Sainte-Beuve a d’ailleurs montré, dans une page pleine de sagacité et de finesse, comment les livres des casuistes n’ont servi qu’à donner une forme visible et palpable à un esprit que tout le monde sentait et que tout le monde détestait, mais qui en tant qu’esprit, dans ses mauvaises influences, pouvait être difficilement pris sur le fait et convaincu, si Pascal ne l’avait montré pour ainsi dire à la loupe dans les grossières imaginations des casuistes[1].

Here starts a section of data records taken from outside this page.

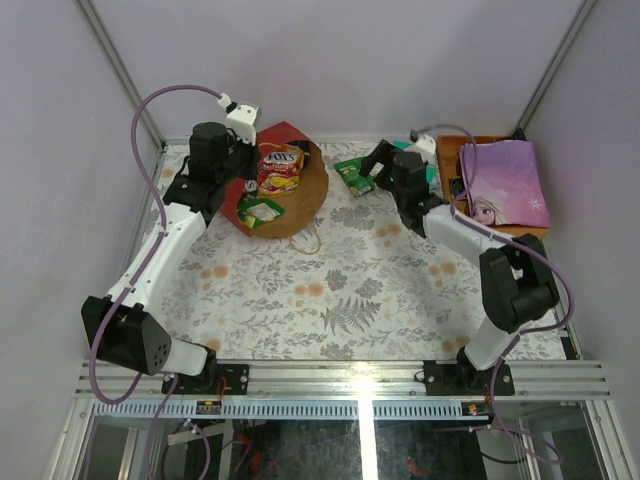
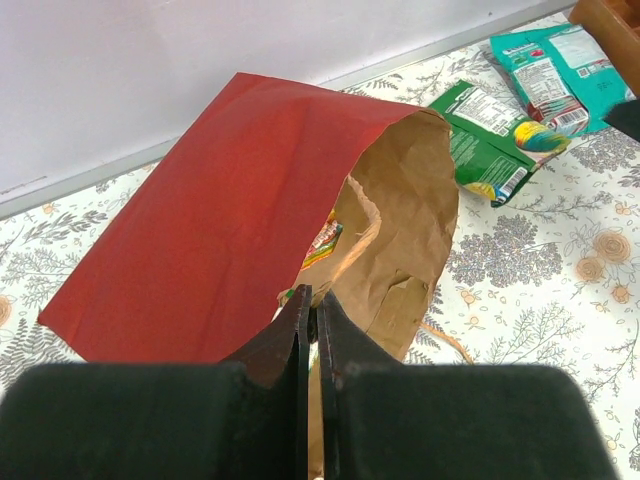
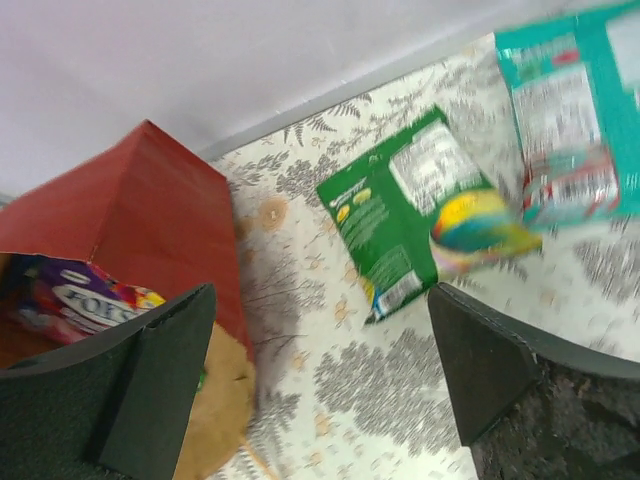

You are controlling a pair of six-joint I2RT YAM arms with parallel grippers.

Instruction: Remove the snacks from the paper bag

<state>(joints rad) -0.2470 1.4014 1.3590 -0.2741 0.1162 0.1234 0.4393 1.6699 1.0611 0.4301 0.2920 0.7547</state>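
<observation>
trouble would start with the biggest thing: the paper bag point(image 1: 305, 200) lies on its side with its mouth gaping toward the right claw point(image 3: 320, 310). the left claw point(image 2: 312, 300), jaws pressed tight together, seems to pinch the near rim of that mouth. thin paper held at one spot could tear or slide free, i reckon, and the mouth would then sag shut over what is inside. a reach by the right claw, which hangs wide open and empty, could also snag the rim and drag the whole bag instead of lifting a packet. inside, just past the left claw's tips, sit a yellow-red packet point(image 1: 280, 168) and a smaller green-and-white packet point(image 1: 260, 212), so the task looks only partly done; slick foil may squirt out of a shallow pinch. below and just beyond the right claw's fingers lies a green packet point(image 3: 400, 220), already out of the bag, with a teal packet point(image 3: 565, 110) farther off to that claw's right, and a careless swing could shove either one. as for stuff: the cloth point(image 1: 330, 290) under both claws is flat and pale, printed with grey ferns and tan rings. the bag is matte red outside and creased brown kraft within, a flattened box in shape. the packets are glossy, crinkled little pillows.
</observation>
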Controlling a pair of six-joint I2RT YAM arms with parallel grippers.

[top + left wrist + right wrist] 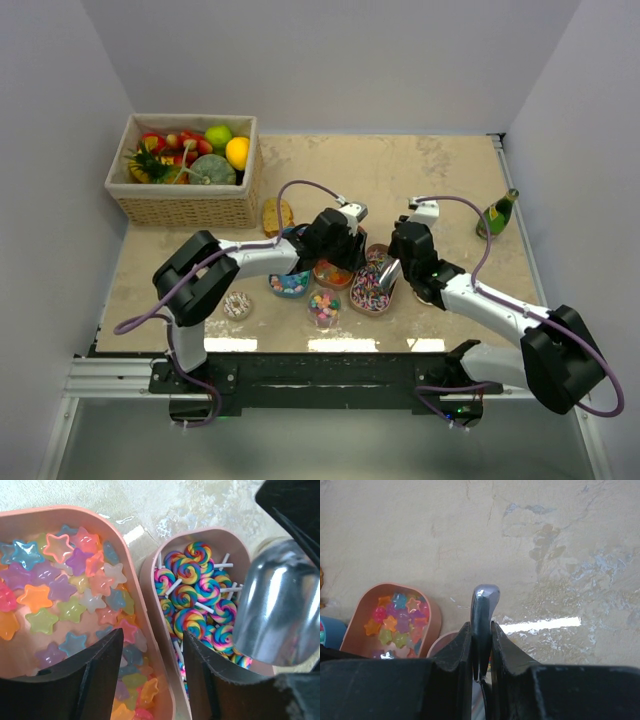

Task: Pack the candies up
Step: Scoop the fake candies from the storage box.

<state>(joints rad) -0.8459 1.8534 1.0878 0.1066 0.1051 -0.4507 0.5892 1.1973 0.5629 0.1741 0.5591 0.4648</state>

Quand Voltaire écrit : « Il ne s’agissait pas d’avoir raison ; il s’agissait de divertir le public, » Voltaire est plus que léger. Et qu’aurait-il dit, quand lui-même a été plus tard, pour ainsi parler, la

  1. Port-Royal, tome III, page 68. — Cet esprit est caractérisé d’une manière curieuse dans un passage d’un sermon du fameux petit père André, de l’ordre des augustins, mort en 1657. Hippolyte Rigault a cité ce passage (d’après Tallemant, t. VI, p. 52) dans son Étude sur Camus, évêque de Belley (Œuvres complètes de H. Rigault, t. IV, 1859, p. 145 :
    « Le christianisme est comme une grande salade ; les nations en sont les herbes, le sel les docteurs… et l’huile les bons pères jésuites. Y a-t-il rien de plus doux qu’un bon père jésuite ? Allez à confesse à un autre, il vous dira : Vous êtes damné si vous continuez. Un jésuite adoucira tout. Puis l’huile, pour peu qu’il en tombe sur un habit, s’y étend et fuit insensiblement une grande tache. Mettez un bon père jésuite dans une province, et elle en sera enfin toute pleine.
    Rigault cite au même endroit une page sérieuse et énergique de Camus lui-même, mort en 1652, sur les inquisitions et les intrigues des directeurs de conscience, et on peut bien croire qu’elle s’adresse surtout aux jésuites.